This is a collaboration I'm doing with a dance MFA grad student, so it loses something without the dance. But it says a lot of what I've been trying to say these last two years about my school and Oakland and my own obligations to both.
Intro
Over to the left we have the children's school, which moved from its original location in the Vera Long building in the early 1970s. The children's school is a laboratory school. Mills students with children estimate that it would cost 65,000 dollars to attend Mills and have childcare on campus. The eucalyptus trees on campus are over a hundred years old. Mills had the first computer science major for women west of the Mississippi. For forty years, Mills owned a ski lodge in Lake Tahoe. I am only providing context.
Here we have cyrus mills.
Please, don't pay too much attention. Cyrus knows about the two fourteen year old boys who were shot on the streetcorner on the first day of classes, but we don't want you to know about that. That's beyond us, its out there, outside the gates. So don't worry, don't stop walking, don't look. What you can look at are the roses, do you see the rose, aren't the roses pretty? He brought them from Ceylon, never mind the revolution in Ceylon Cyrus, just think about the roses, alright?
Cyrus, cryus, don't worry so much. We've got all the natives on reservations, they died in mining camps, the land's clear for the college. Sleep safe at night Cyrus. The girls are fine, but sad. You worry that their bodies, falling like snow betrothed for another landscape will catch in your rose trellis. They don't, don't worry.
And you. Are you awake and listening? Do you know what's going on? Cyrus isn't telling anything, caught in that splendid abstraction called history, but Cyrus, I've gotta ask you some questions. Are you awake and listening? Do you know what's going on?
Dance of Ivory Ignorance
So you won't tell me anything? Frankly, I doubt you knew anything, anymore, ever. Because what I'm trying to say to you Cyrus, is that I'm afraid. I'm afraid of the kind of disasters that result in snapped necks and bloody mouths, but I'm also afraid of the slow kind of disaster, the kind that take place in children's lungs as they walk to school and result in thinks like asthma and chronic pneumonia. Do you know what I'm talking about Cyrus?
It has not been so, it can not be so and it will not be so.
But Cyrus, listen! I'm afraid that what I've learned at college is that murals are only there to cover bullet holes. I'm afraid of my own fear that dogs my heels as men approach me at the bus stop. I'm afraid I'm becoming more like you everyday Cyrus. You saw brown people as things that ought to be educated and a burden you cared for abstractly, in Beatitudes and rice, and I worry that we think of Mills as a kind of mission outpost, the relic of New England's and Spain's good intentions in beautiful, brokedown Oakland. Am I right, Cyrus?
It has not been so, it can not be so and it will not be so.
Are you sure? Because the first night I was here, I mistook fireworks for gunshots. I'm terrified because I'm not terrified. The boys who died on the streetcorner behind my back are not my boys. My someday daughter will never be shot in her sleep, because I'm majoring in something sensible and getting out of here. All the same, all this eats at my heart like disease. Do you understand what I'm saying, Cyrus?
It has not been so, it can not be so and it will not be so.
Do we even know each other? I'm awake and listening, I'm paying attention, but you won't let me know what's going on. You must've had some kind of intelligence that rested in your bones saying marry this woman. she knows where she's going.
I'm supposed to be your granddaughter, I walk the garden paths you paved, I am smelling your roses, but you leave me locked out. I am looking for an education, and a kind of understanding of the hardest things, but you were so ignorant that I worry you have nothing to teach me. You, you and your roses.
Situation
I have talked to you as I am. Sophmore, brokenhearted, young and afraid. But sometimes, I just get so tired of trepidation. I want to talk like someone who always knew what was going on, understood the loops and patterns of history, for better or worse.

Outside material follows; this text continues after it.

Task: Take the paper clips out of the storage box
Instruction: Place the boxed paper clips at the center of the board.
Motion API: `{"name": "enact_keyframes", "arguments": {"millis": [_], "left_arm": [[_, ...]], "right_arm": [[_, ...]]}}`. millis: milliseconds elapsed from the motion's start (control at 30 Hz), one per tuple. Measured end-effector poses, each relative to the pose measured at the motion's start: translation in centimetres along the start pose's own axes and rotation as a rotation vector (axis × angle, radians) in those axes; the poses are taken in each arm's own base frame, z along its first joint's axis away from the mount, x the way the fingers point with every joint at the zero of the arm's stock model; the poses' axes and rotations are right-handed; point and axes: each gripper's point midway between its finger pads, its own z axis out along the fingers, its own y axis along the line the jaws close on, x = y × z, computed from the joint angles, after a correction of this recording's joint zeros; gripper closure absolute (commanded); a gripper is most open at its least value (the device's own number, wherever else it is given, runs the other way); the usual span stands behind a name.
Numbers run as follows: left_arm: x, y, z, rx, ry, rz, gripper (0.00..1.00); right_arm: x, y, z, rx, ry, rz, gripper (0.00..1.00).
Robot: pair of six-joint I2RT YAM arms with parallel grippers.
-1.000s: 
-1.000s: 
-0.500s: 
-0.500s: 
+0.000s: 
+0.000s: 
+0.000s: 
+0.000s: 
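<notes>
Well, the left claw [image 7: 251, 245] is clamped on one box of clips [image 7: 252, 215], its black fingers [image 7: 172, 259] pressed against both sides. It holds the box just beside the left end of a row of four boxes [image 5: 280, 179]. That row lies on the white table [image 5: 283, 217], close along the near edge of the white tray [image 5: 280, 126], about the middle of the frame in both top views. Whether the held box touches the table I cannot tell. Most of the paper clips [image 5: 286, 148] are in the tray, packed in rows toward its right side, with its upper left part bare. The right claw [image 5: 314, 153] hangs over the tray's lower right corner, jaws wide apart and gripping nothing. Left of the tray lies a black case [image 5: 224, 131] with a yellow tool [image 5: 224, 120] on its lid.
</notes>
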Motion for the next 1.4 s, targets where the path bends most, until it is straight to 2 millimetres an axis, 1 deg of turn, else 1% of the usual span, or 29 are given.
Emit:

Somehow, when I imagine that voice, I imagine Susan speaking to Cyrus in the rose garden called time. I imagine this is what she would say to him:
Yes, your roses are beautiful.
Yes, you were part of this thing that made history, you made the books, even as a blundering footnote.
But darling, things are moving, awake and alive. You're still here, still repeating, still caught in this loop called history.
Maybe we run out of money in ten years and close down to rot and rust. Maybe the gates come down, and little girls from Seminary come and sleep on our lawn.
And sometimes, I want that voice to speak to me, I want it to say to me this:
Let them know who you are and what you represent. Make what you represent a thing to be proud of. Work at it.
Don't be so afraid. Stay awake. Listen. Look around. There is work to be done, and you are the ones to do it.

hi, this is anna, i just read this poem and i think it's amazing. i cried! i would love to see the dance.